Special Event to Mark the ILP’s 130th Anniversary

Saturday 14 January 2023
9am-5pm

Costs: Free (invitation only)

Manningham Mill, Bradford BD9 5BE

Contact details
IndieLabourFest@gmail.com

The 130th anniversary of the founding conference of the ILP is due to be marked by a special event in Bradford on Saturday 14 January 2023.

The Independent Labour Party (now Independent Labour Publications) was formed on 13 January 1893 when 130 socialist, trade union and labour movement activists converged on Bradford with the explicit intention of setting up a new political party to represent the working class, independent of the Liberal Party.

Chaired by Keir Hardie, it was, to quote Barry Winter’s brief history of the organisation, The ILP: Past & Present, “conducted in good spirits”.

“After years of campaigning and debate, the Impudent Little Party, as its critics now described it, had been born,” he writes.

Under Hardie’s leadership, the ILP went on to help establish the Labour Party in 1906, and provided a political home and guiding influence to many Labour figures, including James Maxton, George Lansbury, Fenner Brockway and Clement Attlee.

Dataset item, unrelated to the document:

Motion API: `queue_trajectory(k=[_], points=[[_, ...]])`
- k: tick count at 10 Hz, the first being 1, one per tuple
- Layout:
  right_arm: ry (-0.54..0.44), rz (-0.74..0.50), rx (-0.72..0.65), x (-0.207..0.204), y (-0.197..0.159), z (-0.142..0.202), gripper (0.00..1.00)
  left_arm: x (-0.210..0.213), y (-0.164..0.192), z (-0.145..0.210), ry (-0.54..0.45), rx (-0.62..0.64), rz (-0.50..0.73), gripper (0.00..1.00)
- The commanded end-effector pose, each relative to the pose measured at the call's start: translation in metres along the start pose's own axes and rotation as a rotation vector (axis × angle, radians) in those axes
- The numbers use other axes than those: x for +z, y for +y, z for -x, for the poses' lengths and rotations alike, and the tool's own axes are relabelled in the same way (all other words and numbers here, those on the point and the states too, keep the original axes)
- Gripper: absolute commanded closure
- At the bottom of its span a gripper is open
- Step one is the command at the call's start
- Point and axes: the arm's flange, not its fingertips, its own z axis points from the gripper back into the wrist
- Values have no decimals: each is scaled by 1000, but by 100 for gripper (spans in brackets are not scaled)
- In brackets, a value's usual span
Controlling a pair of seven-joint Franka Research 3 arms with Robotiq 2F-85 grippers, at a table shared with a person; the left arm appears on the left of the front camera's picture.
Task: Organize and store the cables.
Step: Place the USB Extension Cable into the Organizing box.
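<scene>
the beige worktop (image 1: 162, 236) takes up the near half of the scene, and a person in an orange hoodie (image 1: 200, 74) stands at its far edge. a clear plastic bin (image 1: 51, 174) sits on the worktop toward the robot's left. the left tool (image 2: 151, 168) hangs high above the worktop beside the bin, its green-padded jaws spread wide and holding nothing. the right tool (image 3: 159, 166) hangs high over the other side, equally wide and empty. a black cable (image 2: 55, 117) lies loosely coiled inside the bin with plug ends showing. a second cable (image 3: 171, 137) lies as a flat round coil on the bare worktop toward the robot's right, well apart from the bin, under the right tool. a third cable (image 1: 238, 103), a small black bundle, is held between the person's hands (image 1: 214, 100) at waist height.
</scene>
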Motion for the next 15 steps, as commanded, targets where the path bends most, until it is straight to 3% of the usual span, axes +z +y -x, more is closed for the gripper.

The 130th anniversary of the ILP’s first meeting will be marked by ‘Indie Labour Fest’, a gathering of 130 invited guests at Bradford’s Manningham Mills, the site of a long and bitter strike in the early 1890s that persuaded many in the early Labour movement that a new national party was needed.

The brainchild of local community activist Catherine Simes, Indie Labour Fest promises to be “a gathering to create a positive, collective vision of what a society that works for everyone might look like, and then go to work on what we need to do to bring it about”.

“The event is born out of mine (and others) frustration at the lack of any meaningful opposition to the current state of the country,” explains Simes, “and linked to that the lack of any positive, compelling narrative about how the world could be better and the power of politics and people to make change.

“We want to leave the outcomes of the event to be decided on the day. We want it to be a collaborative process, but one where everyone goes away knowing what’s next.

“Our aim is to create a community, a new sense of hope and purpose, and most crucially to galvanise action. While some days can feel hopeless, the future is unwritten – our aim is to grab it.”

The 130 invitees are people chosen for the meeting’s “historical significance”. Doors will open from 9am, while the day is “designed as a series of group work sessions and conversations with a lot of time in between to meet, connect and talk with others”.